Tuesday, February 12, 2019

The part of Bible School that I liked the best was the colored cards.  Red, blue, purple...ten in all, each with ten scriptures on each card.  If you memorized the scripture on one card, you got the next one.  I wanted them all.  It was like getting a special prize.  

Ten simple scriptures on each card, along with their address in the Bible. 

Thy word is a lamp unto my feet and a light unto my path.”  Then on to the next one: 

“The Lord is my shepherd I shall not want...” 

And the next, “In all thy ways acknowledge him and he shall direct thy paths.”  

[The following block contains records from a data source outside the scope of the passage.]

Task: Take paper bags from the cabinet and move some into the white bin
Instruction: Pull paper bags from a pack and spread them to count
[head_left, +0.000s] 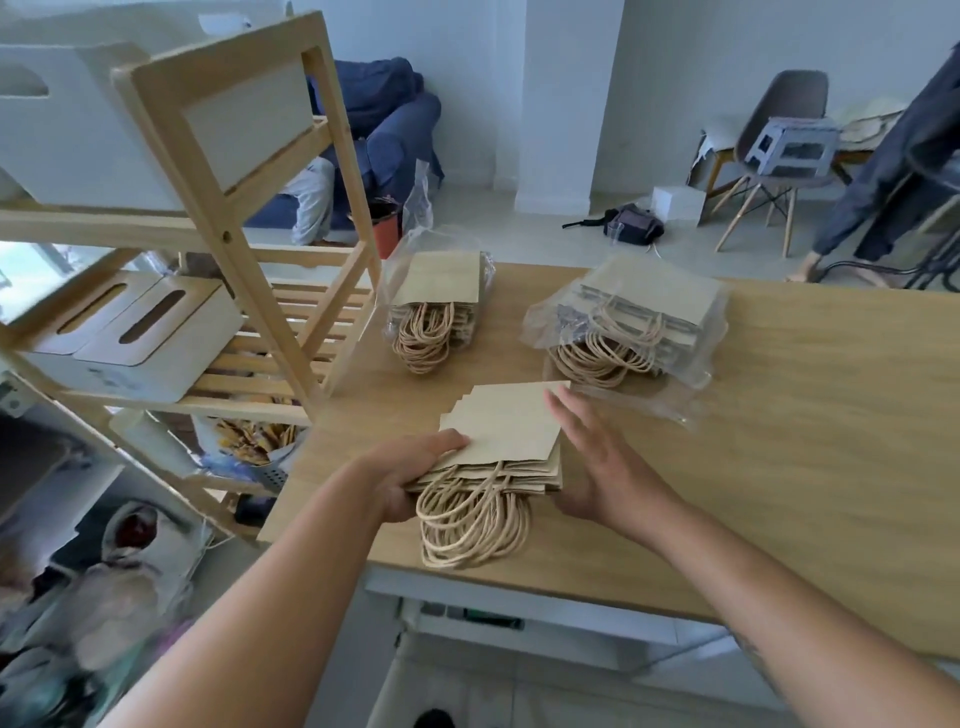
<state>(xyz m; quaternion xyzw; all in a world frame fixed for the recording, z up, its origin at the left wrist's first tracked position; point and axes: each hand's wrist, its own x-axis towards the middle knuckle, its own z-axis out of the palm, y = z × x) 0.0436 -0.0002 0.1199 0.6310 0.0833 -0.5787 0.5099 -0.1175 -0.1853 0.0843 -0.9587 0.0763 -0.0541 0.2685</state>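
Note:
A loose stack of brown paper bags (506, 431) with twine handles lies on the wooden table (810, 415), handles toward me. My left hand (415, 467) grips the stack's left edge, thumb on top. My right hand (597, 462) is open beside the stack's right edge, fingers spread, holding nothing. Two more bundles of paper bags in clear plastic wrap lie farther back: one (441, 286) near the shelf, the other (649, 306) to its right. A white bin (67, 124) with a handle slot sits on the top level of the wooden shelf unit (249, 260) at left.
Two white tissue boxes (140, 332) stand on the shelf's middle level. A blue sofa (395, 135), a grey chair (779, 156) with a folding stool on it, a black bag (634, 223) and a person's legs (883, 197) are across the floor behind the table.

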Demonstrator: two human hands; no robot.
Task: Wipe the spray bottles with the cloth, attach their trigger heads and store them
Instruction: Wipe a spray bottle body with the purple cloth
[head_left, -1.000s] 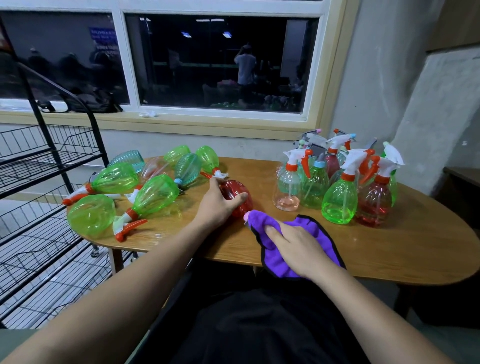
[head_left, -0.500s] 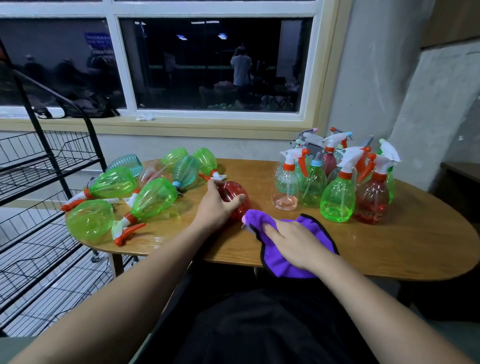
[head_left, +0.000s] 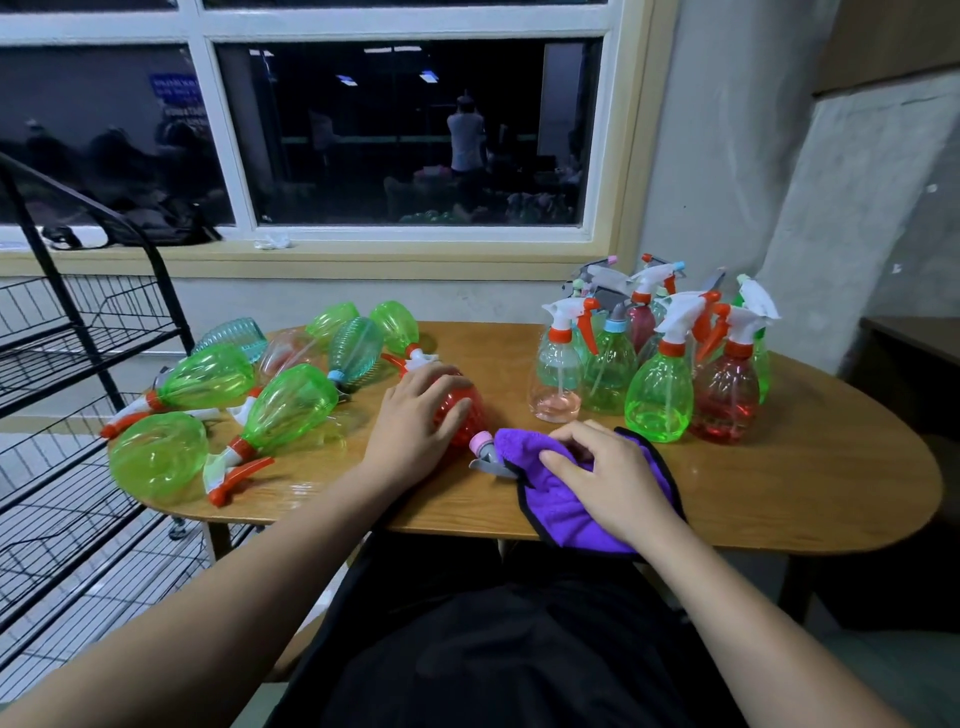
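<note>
Left hand: the left hand (head_left: 415, 415) lies palm down, fingers curled over the red bottle (head_left: 462, 410) lying on the worktop (head_left: 779, 467).
Right hand: the right hand (head_left: 613, 473) lies palm down, bent fingers pinching the purple cloth (head_left: 566, 509).

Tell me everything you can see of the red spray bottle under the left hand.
The red spray bottle is translucent red plastic with a rounded, textured body, lying on its side on the wooden table. The left hand grips its body from above, hiding much of it. At its near end, a grey trigger head with a pink nozzle tip points toward the person and meets the purple cloth held by the right hand.
</note>
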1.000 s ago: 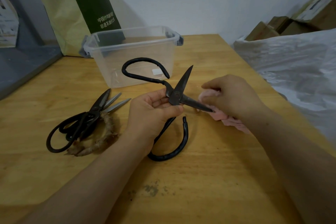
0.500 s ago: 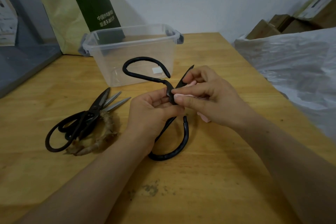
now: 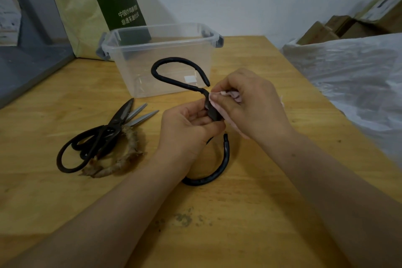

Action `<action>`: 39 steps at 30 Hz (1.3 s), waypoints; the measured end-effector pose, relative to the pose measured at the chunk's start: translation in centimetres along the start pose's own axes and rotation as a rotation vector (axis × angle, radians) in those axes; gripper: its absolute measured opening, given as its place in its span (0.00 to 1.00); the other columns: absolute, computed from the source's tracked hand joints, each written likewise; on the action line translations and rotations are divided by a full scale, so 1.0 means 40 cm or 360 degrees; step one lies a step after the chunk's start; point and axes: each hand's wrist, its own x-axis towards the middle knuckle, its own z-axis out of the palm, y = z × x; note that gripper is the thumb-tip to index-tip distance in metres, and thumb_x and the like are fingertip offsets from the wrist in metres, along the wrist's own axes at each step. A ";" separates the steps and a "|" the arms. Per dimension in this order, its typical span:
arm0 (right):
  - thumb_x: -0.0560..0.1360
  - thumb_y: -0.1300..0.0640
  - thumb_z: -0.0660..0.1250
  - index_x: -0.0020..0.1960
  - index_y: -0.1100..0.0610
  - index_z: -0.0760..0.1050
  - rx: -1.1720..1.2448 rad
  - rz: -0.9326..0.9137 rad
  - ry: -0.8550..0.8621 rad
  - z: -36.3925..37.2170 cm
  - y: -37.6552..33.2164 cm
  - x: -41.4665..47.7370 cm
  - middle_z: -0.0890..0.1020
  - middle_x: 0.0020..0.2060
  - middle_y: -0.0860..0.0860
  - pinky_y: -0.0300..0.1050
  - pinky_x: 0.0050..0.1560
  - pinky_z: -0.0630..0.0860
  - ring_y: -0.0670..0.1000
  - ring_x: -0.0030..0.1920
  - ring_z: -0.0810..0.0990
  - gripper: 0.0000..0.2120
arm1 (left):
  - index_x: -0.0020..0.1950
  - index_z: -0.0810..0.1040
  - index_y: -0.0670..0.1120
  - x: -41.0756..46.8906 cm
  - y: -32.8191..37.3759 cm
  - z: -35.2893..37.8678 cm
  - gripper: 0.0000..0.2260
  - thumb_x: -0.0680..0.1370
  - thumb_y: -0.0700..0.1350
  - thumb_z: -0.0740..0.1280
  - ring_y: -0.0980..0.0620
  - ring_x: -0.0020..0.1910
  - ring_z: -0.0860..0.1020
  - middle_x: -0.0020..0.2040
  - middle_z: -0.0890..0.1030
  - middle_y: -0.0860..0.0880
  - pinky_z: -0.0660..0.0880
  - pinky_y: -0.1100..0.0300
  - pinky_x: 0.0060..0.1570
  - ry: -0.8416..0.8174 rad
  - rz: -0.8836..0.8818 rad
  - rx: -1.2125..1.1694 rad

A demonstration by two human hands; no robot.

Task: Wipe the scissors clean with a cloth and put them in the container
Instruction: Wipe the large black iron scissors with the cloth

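both hands (image 3: 189,128) raised, fingers curled, pinching

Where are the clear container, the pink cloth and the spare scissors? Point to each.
clear container (image 3: 134,65), head view, front wall.
pink cloth (image 3: 234,94), head view, exposed pink fold.
spare scissors (image 3: 123,111), head view, dark blade.

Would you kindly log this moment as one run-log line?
stage: wiping | left hand: holds scissors | right hand: pinches cloth on scissors | container: no scissors inside

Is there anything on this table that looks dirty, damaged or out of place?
Two things. A dark grey smudge marks the wooden table close to the person. In the pile of spare scissors on the left, one handle has a frayed fibre wrapping, its strands sticking out.
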 end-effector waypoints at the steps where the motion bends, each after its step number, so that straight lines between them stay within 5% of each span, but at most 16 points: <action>1: 0.74 0.57 0.70 0.46 0.56 0.80 0.0009 -0.0016 -0.0007 -0.005 0.003 -0.001 0.79 0.45 0.51 0.42 0.47 0.72 0.49 0.47 0.77 0.03 | 0.46 0.81 0.46 0.000 0.000 0.001 0.18 0.67 0.24 0.70 0.59 0.39 0.83 0.37 0.84 0.55 0.77 0.69 0.39 -0.0002 -0.0005 0.0002; 8: 0.71 0.59 0.72 0.43 0.55 0.82 -0.0071 0.0055 -0.0278 -0.051 0.050 -0.009 0.78 0.40 0.45 0.43 0.48 0.74 0.48 0.45 0.78 0.01 | 0.47 0.80 0.43 0.000 -0.002 -0.003 0.16 0.66 0.24 0.71 0.58 0.39 0.83 0.39 0.85 0.53 0.79 0.67 0.41 0.0014 -0.0042 -0.0018; 13: 0.72 0.58 0.72 0.46 0.53 0.82 0.0150 -0.0015 0.0195 -0.059 0.034 -0.011 0.81 0.43 0.46 0.36 0.49 0.74 0.44 0.46 0.79 0.03 | 0.47 0.80 0.44 -0.004 0.003 0.006 0.17 0.66 0.25 0.71 0.58 0.39 0.83 0.37 0.85 0.55 0.79 0.67 0.41 -0.0012 0.0007 -0.0017; 25: 0.71 0.51 0.69 0.44 0.57 0.83 0.0022 -0.0205 -0.0118 -0.026 0.045 -0.015 0.78 0.42 0.48 0.44 0.43 0.75 0.48 0.43 0.78 0.10 | 0.43 0.80 0.45 -0.005 0.000 0.008 0.17 0.67 0.24 0.70 0.61 0.36 0.82 0.34 0.84 0.56 0.76 0.70 0.36 -0.0013 -0.0038 0.0005; 30: 0.70 0.53 0.73 0.44 0.52 0.83 0.0006 -0.0024 -0.0381 -0.060 0.072 -0.020 0.75 0.41 0.40 0.39 0.46 0.72 0.44 0.45 0.76 0.05 | 0.46 0.81 0.43 0.001 -0.007 -0.009 0.15 0.65 0.26 0.72 0.57 0.39 0.83 0.41 0.85 0.51 0.78 0.68 0.39 0.0057 -0.0065 0.0007; 34: 0.71 0.53 0.72 0.44 0.45 0.79 0.0389 0.0253 0.0040 -0.068 0.060 -0.019 0.78 0.45 0.40 0.27 0.44 0.71 0.38 0.47 0.76 0.04 | 0.54 0.80 0.38 0.006 -0.008 -0.009 0.18 0.66 0.27 0.72 0.55 0.43 0.84 0.46 0.85 0.47 0.79 0.66 0.44 0.0075 -0.0028 0.0054; 39: 0.69 0.55 0.74 0.44 0.46 0.78 0.0680 0.0421 -0.0295 -0.029 0.052 -0.030 0.83 0.42 0.42 0.30 0.44 0.75 0.38 0.45 0.81 0.08 | 0.53 0.81 0.39 0.005 -0.009 -0.008 0.18 0.65 0.28 0.73 0.54 0.45 0.84 0.47 0.85 0.47 0.79 0.66 0.44 0.0053 0.0008 0.0061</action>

The “thees” and “thous” and “thines” rolled off my tongue like King James music. 

No mistakes.  Each scripture had to be exact--perfect to the last “therefore.”  I learned them all.  Exactly.  Every dot and tittle.  Ten days, ten scriptures a day.  One hundred scriptures every summer.

Through the years, the scriptures got harder.  In kindergarten class, “God is good,” would do.  But by grade six, you had to memorize the whole verse.  “The Lord is my shepherd,” at age five was enough.  But that evolved into the entire 23rd Psalm by the time I was in the sixth grade.

I memorized a lot of scriptures by the time I was twelve.  At least six hundred.  They weren’t Methodist, Baptist or Presbyterian verses.  They were Bible verses.

I would repeat them over and over so that when I recited them to the teacher, they were perfect.  I wanted the next colored card with ten verses.  I wasn't an athlete.  I never won a race or hit the basket in basketball.  The Bible cards in bright colors were my trophies.